Доложили соображения.
Начштаба пожевал губами, подумал.
Решили, что тут на опушке встанет авто с эрликоном в кузове. Кутин после пристрелки должен накрыть обнаруженный в окне пулемет. Пскович со вторым номером займет позицию левее, будет подавлять огнем обнаруженные цели и не даст немцам лезть из деревни – дом с ранеными стоял на самой окраине, потому и продержались там ребята.
Двумя машинами быстро проскочить к дому и под прикрытием эвакуировать раненых. Дым неподалеку от дома как-то заставлял подумать, что оставшаяся пара грузовиков накрылась. И непонятно – что с танком стало? Уехать он не мог.
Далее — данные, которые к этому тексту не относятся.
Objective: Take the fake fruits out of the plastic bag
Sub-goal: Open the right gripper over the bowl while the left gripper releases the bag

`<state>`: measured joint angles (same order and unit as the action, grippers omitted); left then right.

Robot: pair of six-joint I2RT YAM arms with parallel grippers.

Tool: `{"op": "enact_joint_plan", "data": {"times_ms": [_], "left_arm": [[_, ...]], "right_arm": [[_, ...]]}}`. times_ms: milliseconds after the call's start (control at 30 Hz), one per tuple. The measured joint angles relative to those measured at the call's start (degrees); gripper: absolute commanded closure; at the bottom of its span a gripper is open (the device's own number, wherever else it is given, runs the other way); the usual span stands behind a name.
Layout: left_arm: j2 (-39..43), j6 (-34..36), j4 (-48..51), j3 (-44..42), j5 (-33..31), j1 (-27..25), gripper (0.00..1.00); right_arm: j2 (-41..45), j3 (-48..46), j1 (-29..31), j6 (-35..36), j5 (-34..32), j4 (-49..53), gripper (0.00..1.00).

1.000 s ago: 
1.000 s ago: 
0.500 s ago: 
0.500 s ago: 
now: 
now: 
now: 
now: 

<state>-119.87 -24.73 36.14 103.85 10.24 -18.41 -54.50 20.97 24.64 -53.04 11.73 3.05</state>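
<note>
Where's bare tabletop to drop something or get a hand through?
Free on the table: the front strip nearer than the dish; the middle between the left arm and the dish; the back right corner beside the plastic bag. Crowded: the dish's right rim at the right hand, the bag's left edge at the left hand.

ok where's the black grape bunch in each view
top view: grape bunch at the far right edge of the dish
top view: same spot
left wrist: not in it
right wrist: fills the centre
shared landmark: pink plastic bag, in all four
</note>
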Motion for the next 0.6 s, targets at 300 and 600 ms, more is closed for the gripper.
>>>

Огонь из эрликона удивил всех, даже и наводчика. Во-первых, тем, что обойму первую орудие сожрало с невиданной жадностью, дрыкнув коротко – и только последняя гильза по полу кузова заскакала. Буквально секунда – и нет обоймы! Второе поразило не меньше – попадания (а Кутин мимо дома не промазал), впервые такие увидели – думали, что будут вспышки, пыль, дым, конечно, – но такого не ожидали. Фасад дома тут же скрылся за плотным дымным облаком чистого снежного цвета, из которого невесомо и плавно вылетали изящными дугами десятки слепящих даже на таком расстоянии огоньков, бело-жгучих, и за каждым тянулся ниткой плотный белый дым.
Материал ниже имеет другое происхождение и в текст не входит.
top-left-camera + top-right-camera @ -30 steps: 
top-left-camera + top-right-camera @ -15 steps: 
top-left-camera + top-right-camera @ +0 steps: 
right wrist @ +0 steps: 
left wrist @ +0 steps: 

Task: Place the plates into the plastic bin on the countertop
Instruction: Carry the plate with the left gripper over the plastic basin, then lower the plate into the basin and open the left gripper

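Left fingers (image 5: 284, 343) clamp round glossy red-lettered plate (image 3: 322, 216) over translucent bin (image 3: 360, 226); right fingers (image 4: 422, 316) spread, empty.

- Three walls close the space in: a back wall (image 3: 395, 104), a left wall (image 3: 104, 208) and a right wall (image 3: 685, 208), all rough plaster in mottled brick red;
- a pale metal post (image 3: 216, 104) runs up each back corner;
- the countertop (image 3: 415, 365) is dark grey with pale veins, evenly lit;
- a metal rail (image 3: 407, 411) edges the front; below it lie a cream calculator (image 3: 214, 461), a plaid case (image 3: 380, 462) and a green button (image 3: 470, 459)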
– Йоптель-дроптель! – восхищенно заявил глухой танкист, выразив невольно общее впечатление. На зарычавший сбоку МГ уже и внимания не обратили, хотя из всей артели только пскович время зря не тратил – установил до того прицел, взял на мушку окно с пулеметчиками и пошел поливать в унисон с эрликоном.
Берестов напомнил, что красная ракета – нужна помощь, зеленая – отход!
Минутное замешательство прошло и два грузовика рванули полным ходом, надеясь на эффект неожиданности. Волков покинул кабину, ехал в кузове и был готов открыть огонь по первой же цели. Не понадобилось, проскочили. Кутин над головами влепил куда-то второй обоймой. Шустро начал, при таком темпе скоро боезапас исчерпает до донца. Это у запасливого скобаря патронов мало не вагон с маленькой тележкой. И его пулемет работает старательно и размеренно.
Очень было неприятно нестись вот так – очертя голову, и в каждом окне мерещилось что-то двигающееся, а потом морок пропал, машина встала у стенки, прикрывшись домом от пулемета, а там, откуда недавно лупили автоматчики, как раз впивались иглы трассеров из МГ.